Alright lets take a vote. The first pic are my old wheels the second is the pic of my new ones. I like the second but I miss the shine of those chrome wheels. What do you guys think.


----------



## ROBSGTO (Jul 6, 2008)

I like your 2nd set of wheels much better!


----------



## svede1212 (Nov 1, 2005)

Old ones


----------



## Gotagoat (Jan 6, 2006)

New ones.


----------



## mtlmark (Oct 17, 2010)

I like them both, but your new ones look better on the car. I would take either for mine....that is not a bad problem to have trying to decide between two nice sets of wheels!


----------



## Alcorius (Jan 18, 2011)

New ones. The old look somewhat ricey.


----------



## 6LiterRiceEater (Mar 23, 2011)

Old set aren't bad but your new ones are better.


----------



## 1fstGTO23 (Feb 18, 2011)

Definitely new ones man. Old ones look cheap/ricey compared to the new ones.:cool


----------



## nyte_ryder67 (Feb 18, 2011)

Old ones....


----------



## markzeronine (Mar 31, 2011)

New ones are much better.
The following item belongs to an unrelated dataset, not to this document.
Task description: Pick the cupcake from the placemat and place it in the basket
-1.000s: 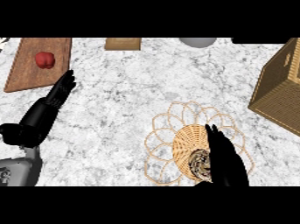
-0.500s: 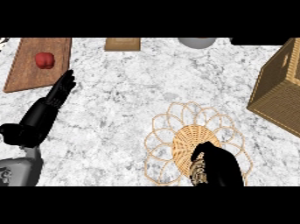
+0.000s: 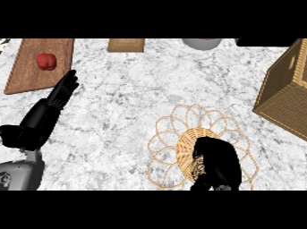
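Now the right hand (image 3: 216, 163) sits over the woven placemat (image 3: 175, 125), fingers curled round the cupcake (image 3: 198, 167); only a pale patterned sliver shows. Left hand (image 3: 47, 112) rests well left of the placemat, fingers straight.

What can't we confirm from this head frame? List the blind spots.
- Cupcake: mostly hidden under the right hand, curled over the woven placemat; only a patterned sliver shows by its fingers.
- Basket: cut off by the right edge, so its inside is unseen.
- Grey object and tan object: cropped by the top edge, identity unclear.
- Left hand: open, resting; nothing hidden.
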Controlling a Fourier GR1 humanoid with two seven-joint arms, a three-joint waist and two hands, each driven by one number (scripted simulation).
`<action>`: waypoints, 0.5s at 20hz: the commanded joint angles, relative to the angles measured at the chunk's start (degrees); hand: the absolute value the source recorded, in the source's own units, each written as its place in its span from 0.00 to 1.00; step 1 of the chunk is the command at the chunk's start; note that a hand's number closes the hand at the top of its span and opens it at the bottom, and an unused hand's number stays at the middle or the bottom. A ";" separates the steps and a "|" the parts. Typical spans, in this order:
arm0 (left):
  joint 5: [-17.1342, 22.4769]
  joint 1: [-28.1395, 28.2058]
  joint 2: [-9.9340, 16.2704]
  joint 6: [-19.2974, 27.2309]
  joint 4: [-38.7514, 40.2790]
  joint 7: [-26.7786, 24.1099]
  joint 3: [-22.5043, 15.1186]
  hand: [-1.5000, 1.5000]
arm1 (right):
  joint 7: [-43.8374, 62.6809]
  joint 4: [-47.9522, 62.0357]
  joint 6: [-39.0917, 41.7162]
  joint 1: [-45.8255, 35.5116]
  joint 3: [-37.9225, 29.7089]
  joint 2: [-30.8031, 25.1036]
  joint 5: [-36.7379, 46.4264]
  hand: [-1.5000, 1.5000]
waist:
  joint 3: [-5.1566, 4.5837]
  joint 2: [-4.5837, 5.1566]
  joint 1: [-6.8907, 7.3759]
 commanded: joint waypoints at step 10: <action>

Nice pick up!


----------



## IcemanGTO (Mar 2, 2011)

I think your new wheels look much better!


----------



## 68greengoat (Sep 15, 2005)

New......


----------



## Lukemo2 (Apr 13, 2010)

new ones


----------



## Wagonbacker9 (Apr 3, 2011)

much prefer the new ones. simple 5 spokes always look nicer than splits, especially in chrome.


----------